Our study found that there are more females in the DKA-IBD arm compared with the DKA-only arm (54.1% vs. 49.6%, p < 0.001). These values correlate well with previous findings in the literature [27], as autoimmune conditions are more prevalent in females compared with males. IBD has long been associated with racial differences, with Caucasians being at a higher risk [28]. Our study demonstrated the presence of more Caucasians in DKA-IBD group vs DKA-only group (73% vs 59%, p < 0.001) compared with African Americans (17% vs 26%, p < 0.001) and Hispanic patients (6% vs 11%, p < 0.001). Although these racial disparities were statistically significant, our analysis did not show any statistically significant difference in mortality rates between the before-mentioned groups.

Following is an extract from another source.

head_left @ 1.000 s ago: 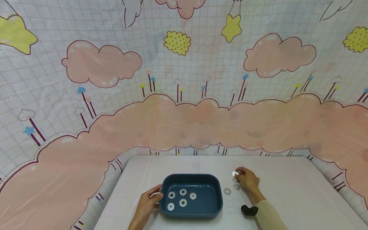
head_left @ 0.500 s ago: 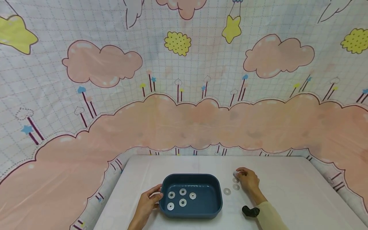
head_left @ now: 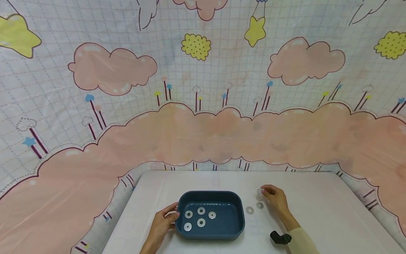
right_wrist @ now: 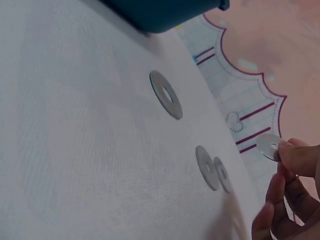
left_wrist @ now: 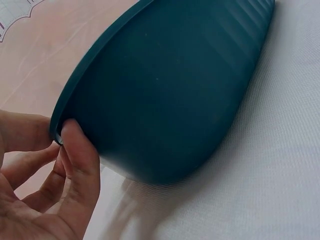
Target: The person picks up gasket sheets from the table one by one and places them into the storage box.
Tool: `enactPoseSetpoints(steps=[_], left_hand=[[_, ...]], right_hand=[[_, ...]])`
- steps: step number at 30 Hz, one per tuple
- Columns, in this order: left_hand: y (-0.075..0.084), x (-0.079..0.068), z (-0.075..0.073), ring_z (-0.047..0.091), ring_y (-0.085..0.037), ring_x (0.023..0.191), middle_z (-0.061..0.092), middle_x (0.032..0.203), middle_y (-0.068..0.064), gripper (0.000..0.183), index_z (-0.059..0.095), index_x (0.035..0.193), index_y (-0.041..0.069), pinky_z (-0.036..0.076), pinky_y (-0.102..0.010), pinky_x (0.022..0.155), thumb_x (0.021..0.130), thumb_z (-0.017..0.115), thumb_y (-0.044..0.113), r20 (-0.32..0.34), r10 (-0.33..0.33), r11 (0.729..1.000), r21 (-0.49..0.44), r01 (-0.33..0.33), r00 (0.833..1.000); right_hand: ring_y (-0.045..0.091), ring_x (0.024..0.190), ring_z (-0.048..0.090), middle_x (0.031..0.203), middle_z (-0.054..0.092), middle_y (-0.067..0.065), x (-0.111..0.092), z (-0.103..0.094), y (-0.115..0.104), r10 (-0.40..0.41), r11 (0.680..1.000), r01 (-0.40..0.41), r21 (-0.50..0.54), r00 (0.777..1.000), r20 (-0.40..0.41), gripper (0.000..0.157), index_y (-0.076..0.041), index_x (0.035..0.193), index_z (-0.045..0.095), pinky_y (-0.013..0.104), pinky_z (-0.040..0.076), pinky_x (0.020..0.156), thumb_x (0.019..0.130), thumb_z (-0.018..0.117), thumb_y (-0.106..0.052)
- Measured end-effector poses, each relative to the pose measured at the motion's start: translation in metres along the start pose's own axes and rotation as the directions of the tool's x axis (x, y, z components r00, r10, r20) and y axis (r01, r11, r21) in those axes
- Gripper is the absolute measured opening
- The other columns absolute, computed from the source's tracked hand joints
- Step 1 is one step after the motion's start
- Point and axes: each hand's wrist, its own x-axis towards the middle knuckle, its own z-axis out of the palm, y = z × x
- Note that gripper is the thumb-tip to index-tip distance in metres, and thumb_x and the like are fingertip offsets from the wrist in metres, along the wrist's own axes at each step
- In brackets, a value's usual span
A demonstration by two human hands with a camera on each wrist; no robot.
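Note:
My left hand (head_left: 161, 224) pinches the left rim of a dark blue rectangular basin (head_left: 226, 221), with thumb and fingers either side of the lip in the left wrist view. Several flat metal washers lie inside on its left half, among them one washer (head_left: 188, 227) near the front corner. To the right of the basin, my right hand (head_left: 277, 201) pinches another washer (right_wrist: 268, 146) by its edge between thumb and fingers. That washer looks raised off the table in the right wrist view. Three loose washers lie nearby on the cloth, the nearest washer (head_left: 250, 210) beside the basin.
A white cloth (head_left: 317, 208) covers the table. Behind it hangs a patterned backdrop (head_left: 203, 137) with clouds and stars. A black device (head_left: 280, 238) sits at my right wrist, by the sleeve (head_left: 302, 240).
The washer in my right hand has turned from facing the camera brightly to a duller angle, with the hand nearly in place. The left hand and basin stay put.

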Motion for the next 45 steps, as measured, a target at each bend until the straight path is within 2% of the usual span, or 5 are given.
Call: enactPoseSetpoints(steps=[7, 12, 22, 36, 45], left_hand=[[-0.001, 0.002, 0.001, 0.062, -0.016, 0.083, 0.058, 0.116, -0.014, 0.048, 0.057, 0.135, 0.0, 0.053, -0.031, 0.064, 0.088, 0.065, 0.003, -0.007, 0.004, 1.0, -0.009, -0.004, 1.0], [-0.002, 0.003, 0.001, 0.062, -0.016, 0.083, 0.058, 0.115, -0.014, 0.048, 0.057, 0.135, 0.0, 0.053, -0.03, 0.063, 0.088, 0.065, 0.003, -0.006, 0.007, 1.0, -0.013, -0.007, 1.0], [-0.003, 0.005, 0.002, 0.062, -0.017, 0.085, 0.057, 0.117, -0.015, 0.048, 0.056, 0.136, 0.0, 0.053, -0.031, 0.063, 0.088, 0.065, 0.004, -0.005, 0.013, 1.0, -0.01, -0.013, 1.0], [-0.004, 0.005, 0.002, 0.063, -0.016, 0.085, 0.056, 0.117, -0.015, 0.049, 0.055, 0.137, -0.001, 0.054, -0.029, 0.063, 0.09, 0.064, 0.004, 0.002, 0.027, 0.999, -0.027, -0.027, 1.0], [-0.003, 0.007, 0.004, 0.063, -0.016, 0.084, 0.056, 0.117, -0.015, 0.047, 0.057, 0.135, -0.001, 0.053, -0.028, 0.062, 0.089, 0.064, 0.002, -0.007, 0.023, 0.999, -0.041, -0.023, 1.0]], right_hand=[[0.013, 0.088, 0.06, 0.109, 0.067, 0.013, -0.007, -0.001, -0.009, 0.014, 0.997, -0.015, 0.072, 1.0, 0.009, 0.021, -0.004, 0.113, 0.069, 0.02, 0.05, 0.068, 0.094, 0.063, -0.011], [0.009, 0.083, 0.061, 0.106, 0.068, 0.012, -0.013, -0.003, -0.018, 0.006, 0.992, -0.009, 0.128, 1.0, 0.024, 0.023, -0.003, 0.115, 0.068, 0.021, 0.051, 0.068, 0.094, 0.063, -0.011], [0.009, 0.083, 0.065, 0.112, 0.067, 0.012, -0.029, -0.005, -0.036, 0.023, 0.959, -0.057, 0.278, 0.992, 0.123, 0.027, 0.0, 0.119, 0.066, 0.021, 0.055, 0.074, 0.096, 0.062, -0.013], [0.011, 0.08, 0.066, 0.098, 0.069, 0.004, -0.042, -0.003, -0.06, 0.012, 0.927, -0.068, 0.369, 0.988, 0.152, 0.028, 0.004, 0.116, 0.066, 0.023, 0.056, 0.071, 0.092, 0.066, -0.009], [0.013, 0.081, 0.066, 0.096, 0.069, 0.007, -0.049, 0.004, -0.076, -0.005, 0.922, -0.07, 0.381, 0.981, 0.192, 0.025, 0.003, 0.113, 0.068, 0.023, 0.055, 0.07, 0.091, 0.066, -0.007]])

The CCI scoring system, which is based on 19 different medical conditions categories, is a validated technique for identifying comorbidity in order to predict short- and long-term mortality [29]. In our study, the IBD-DKA group had higher rates of comorbidities index of 2 and 3 or more when compared to non-IBD patients, with more CAD, CKD, chronic liver disease, and COPD. This substantiates previous findings in the literature of increased risk of cardiac, renal, hepatic, and pulmonary disorders in IBD patients [30-33], as a result of the chronic inflammatory state of the disease itself and the use of immunosuppressive agents.

Finally, our study showed that patients who were admitted with DKA and IBD had a longer length of hospital stay and higher COC. These values of higher healthcare resources utilization correlate favorably with previous evidence from Hudesman et al. [34], and are explained by the increased requirement of therapeutic measures and specialty services for patients with IBD, as a result of the well-known relation between IBD and other comorbid pathologies which make the management of the DKA more complicated, mandating an increase in both lengths of hospital and COC.

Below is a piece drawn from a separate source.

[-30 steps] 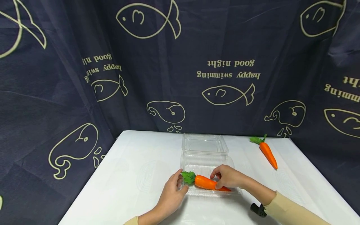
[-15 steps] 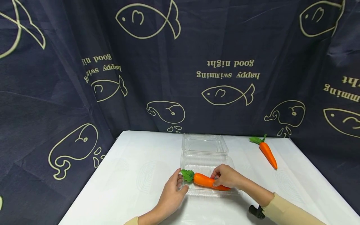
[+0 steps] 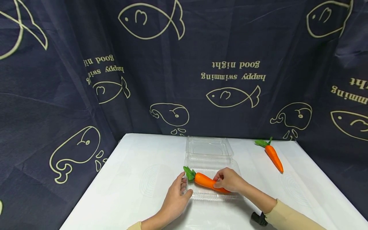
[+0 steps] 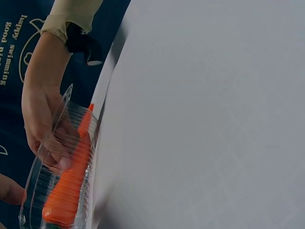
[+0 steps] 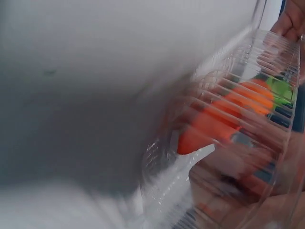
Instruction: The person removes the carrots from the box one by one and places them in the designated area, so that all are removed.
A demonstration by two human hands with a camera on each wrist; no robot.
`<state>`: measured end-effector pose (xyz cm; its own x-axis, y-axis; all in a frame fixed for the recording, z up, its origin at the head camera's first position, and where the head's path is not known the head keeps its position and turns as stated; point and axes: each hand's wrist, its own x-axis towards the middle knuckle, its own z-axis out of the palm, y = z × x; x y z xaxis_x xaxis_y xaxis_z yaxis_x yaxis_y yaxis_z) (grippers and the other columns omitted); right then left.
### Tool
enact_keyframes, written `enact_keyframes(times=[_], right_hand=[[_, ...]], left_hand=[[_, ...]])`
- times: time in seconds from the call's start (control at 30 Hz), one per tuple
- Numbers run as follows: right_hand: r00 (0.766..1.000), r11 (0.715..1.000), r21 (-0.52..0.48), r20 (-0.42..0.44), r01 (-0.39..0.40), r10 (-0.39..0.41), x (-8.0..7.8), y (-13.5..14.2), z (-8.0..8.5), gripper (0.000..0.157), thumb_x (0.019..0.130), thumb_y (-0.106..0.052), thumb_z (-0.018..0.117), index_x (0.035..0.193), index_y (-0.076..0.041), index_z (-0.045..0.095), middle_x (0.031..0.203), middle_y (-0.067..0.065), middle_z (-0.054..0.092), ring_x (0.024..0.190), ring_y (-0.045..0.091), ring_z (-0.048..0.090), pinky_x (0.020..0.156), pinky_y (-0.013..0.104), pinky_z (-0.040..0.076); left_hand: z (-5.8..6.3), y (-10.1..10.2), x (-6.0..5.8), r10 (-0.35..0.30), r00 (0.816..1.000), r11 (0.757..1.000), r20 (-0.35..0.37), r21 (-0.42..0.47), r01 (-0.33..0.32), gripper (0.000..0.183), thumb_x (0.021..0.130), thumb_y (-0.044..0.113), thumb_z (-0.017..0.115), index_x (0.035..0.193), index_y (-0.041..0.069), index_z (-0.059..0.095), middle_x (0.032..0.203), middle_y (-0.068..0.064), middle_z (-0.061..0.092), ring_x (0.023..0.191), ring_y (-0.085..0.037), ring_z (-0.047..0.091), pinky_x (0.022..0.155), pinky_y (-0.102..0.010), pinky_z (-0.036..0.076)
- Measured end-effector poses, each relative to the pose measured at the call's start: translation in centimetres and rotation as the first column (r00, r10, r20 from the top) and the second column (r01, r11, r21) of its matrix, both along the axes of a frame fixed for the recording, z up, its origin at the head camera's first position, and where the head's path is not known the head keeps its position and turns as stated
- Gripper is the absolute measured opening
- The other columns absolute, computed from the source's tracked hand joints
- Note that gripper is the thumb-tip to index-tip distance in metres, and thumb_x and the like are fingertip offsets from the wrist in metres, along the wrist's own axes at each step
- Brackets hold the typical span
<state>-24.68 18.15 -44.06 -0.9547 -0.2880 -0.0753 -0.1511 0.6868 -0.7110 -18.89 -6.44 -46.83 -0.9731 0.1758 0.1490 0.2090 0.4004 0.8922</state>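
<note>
An orange carrot (image 3: 204,180) with green leaves lies slanted in the open base of a clear plastic clamshell box (image 3: 201,195), leaves to the left. With thumb and fingers my right hand (image 3: 230,180) pinches its narrow end, hiding part of it. My left hand (image 3: 176,195) holds the left side of the box, thumb near the front corner and fingers along the wall. Through the box's ribbed wall the left wrist view shows the carrot (image 4: 71,183) and the right hand (image 4: 45,114); in the right wrist view the carrot (image 5: 214,119) is blurred.
The box's lid (image 3: 210,147) lies folded back behind the base. A second carrot (image 3: 274,157) with leaves lies at the back right of the white table (image 3: 138,172). Dark fabric (image 3: 178,70) printed with fish hangs behind. A black device (image 3: 258,218) sits by the right sleeve.
My right hand has shifted the carrot leftward, and its leafy end has moved back and left, so it slants more. My left hand and the box have stayed put.
</note>
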Motion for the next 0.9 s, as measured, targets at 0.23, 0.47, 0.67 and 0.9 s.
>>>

Our study has several strengths: it uses NIS, the largest available inpatient database, which will make the results more representative due to the large sample size; it adjusts all outcomes to the most common baseline characteristics of both patients and hospitals to minimize confounding factors as much as possible, and it analyzes multiple demographics and outcomes for patients admitted with DKA.

There are some limitations in our study, first, it is an observational study that may show an association of events but not causality between them. The second NIS database is an administrative database, which means that administrative codes were used to identify DKA, IBD, and other comorbidities, potentially leading to under coding or over coding of diagnoses, and therefore some subjects with the before-mentioned conditions may have not been included in the analysis. Additionally, although our analysis of the NIS included a huge number of hospitalizations, the individual outcomes were of a small number in the IBD group.

Conclusions

DKA is a serious life-threatening complication of diabetes that carries a high risk of mortality and morbidity. IBD, as a chronic inflammatory condition, is associated with an increased risk of diabetes. Our study suggests that the occurrence of DKA in IBD patients is not associated with an increased risk of mortality or worse in-hospital outcomes when compared to DKA which occurs in patients who are IBD-free. However, IBD is associated with increased healthcare resource utilization in terms of increased LOS and COC in patients admitted for DKA. This study is the first step towards enhancing our understanding of the impact of IBD on the critical complications of diabetes and further studies are warranted to confirm our findings.